Giriş
Hafta tatili ücreti, iş hukukunun temel haklarından biridir ve çalışanların dinlenme ihtiyacını karşılamak amacıyla düzenlenmiştir. 4857 sayılı İş Kanunu'nun 46. maddesi uyarınca, Kanun kapsamına giren işyerlerinde çalışan işçilere, haftalık çalışma süresi ne olursa olsun, haftada en az bir gün (24 saat) dinlenme hakkı tanınmıştır. Bu makalede, hafta tatili ücretinin hukuki niteliği, hak kazanma koşulları, hesaplanması, ödenme zamanı, zamanaşımı ve uyuşmazlıklara ilişkin Yargıtay kararları detaylı olarak incelenecektir.
1. Hafta Tatili Ücretinin Hukuki Dayanağı ve Niteliği
Hafta tatili ücreti, 4857 sayılı İş Kanunu'nun 46, 47 ve 48. maddelerinde düzenlenmiştir. Bu düzenlemeler uyarınca:
- İşçinin haftada en az bir gün (24 saat) kesintisiz dinlenme hakkı vardır. Bu hak, Anayasa'nın 50. maddesi ile de güvence altına alınmıştır. Anayasa'nın 50. maddesi, "Dinlenmek, çalışanların hakkıdır. Ücretli hafta ve bayram tatili ile ücretli yıllık izin hakları kanunla düzenlenir." hükmünü amirdir.

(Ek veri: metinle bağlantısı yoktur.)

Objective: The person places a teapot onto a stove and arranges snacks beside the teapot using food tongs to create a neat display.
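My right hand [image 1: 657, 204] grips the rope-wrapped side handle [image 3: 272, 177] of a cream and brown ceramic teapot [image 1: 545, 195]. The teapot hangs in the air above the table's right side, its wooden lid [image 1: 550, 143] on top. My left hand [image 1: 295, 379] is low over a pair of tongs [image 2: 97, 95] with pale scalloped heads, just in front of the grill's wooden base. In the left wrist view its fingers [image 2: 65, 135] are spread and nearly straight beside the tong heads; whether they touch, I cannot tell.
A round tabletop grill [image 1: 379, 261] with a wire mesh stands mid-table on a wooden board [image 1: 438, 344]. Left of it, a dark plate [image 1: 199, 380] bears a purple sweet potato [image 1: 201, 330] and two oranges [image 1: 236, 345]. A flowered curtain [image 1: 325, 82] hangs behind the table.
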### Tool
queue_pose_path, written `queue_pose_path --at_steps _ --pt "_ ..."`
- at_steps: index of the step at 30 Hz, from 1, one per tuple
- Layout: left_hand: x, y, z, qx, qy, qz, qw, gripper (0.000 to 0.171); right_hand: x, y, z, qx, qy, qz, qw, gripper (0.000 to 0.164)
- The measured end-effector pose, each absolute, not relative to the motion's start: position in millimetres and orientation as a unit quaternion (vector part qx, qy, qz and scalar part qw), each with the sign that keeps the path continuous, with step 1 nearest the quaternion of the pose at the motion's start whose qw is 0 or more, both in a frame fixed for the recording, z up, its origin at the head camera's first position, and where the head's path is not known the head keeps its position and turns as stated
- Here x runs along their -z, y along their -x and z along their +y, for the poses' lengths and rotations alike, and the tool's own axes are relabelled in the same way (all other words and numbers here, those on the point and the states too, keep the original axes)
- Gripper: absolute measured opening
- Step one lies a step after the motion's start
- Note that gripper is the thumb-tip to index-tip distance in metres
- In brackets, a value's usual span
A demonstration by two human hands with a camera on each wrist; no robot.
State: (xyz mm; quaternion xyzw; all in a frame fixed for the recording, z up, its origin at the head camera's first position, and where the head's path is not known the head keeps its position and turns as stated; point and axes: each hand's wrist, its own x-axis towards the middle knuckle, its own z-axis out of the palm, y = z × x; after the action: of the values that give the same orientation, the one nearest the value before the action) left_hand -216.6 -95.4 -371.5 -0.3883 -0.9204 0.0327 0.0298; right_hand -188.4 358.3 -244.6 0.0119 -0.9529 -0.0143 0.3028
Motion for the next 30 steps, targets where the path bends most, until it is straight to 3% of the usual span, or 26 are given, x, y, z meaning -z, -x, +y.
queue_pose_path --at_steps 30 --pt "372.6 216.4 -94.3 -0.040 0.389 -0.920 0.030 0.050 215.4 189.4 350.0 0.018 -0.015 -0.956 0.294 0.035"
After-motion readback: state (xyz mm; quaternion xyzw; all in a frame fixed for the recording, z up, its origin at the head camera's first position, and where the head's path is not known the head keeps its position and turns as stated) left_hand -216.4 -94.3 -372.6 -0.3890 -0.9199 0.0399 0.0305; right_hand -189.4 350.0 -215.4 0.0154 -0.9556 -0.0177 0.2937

- Hafta tatili günü için işveren tarafından işçiye ücret ödenir. Bu ücret, çalışılmayan günün karşılığıdır ve işçinin normal ücretine ek olarak ödenir. 4857 sayılı İş Kanunu'nun 46. maddesi, "Bu Kanun kapsamına giren işyerlerinde, işçilere tatil gününden önce 48 inci maddeye göre belirlenen iş günlerinde çalışmış olmaları koşulu ile yedi günlük bir zaman dilimi içinde kesintisiz en az yirmidört saat dinlenme (hafta tatili) verilir. Çalışılmayan hafta tatili günü için işveren tarafından bir iş karşılığı olmaksızın o günün ücreti tam olarak ödenir." hükmünü içerir.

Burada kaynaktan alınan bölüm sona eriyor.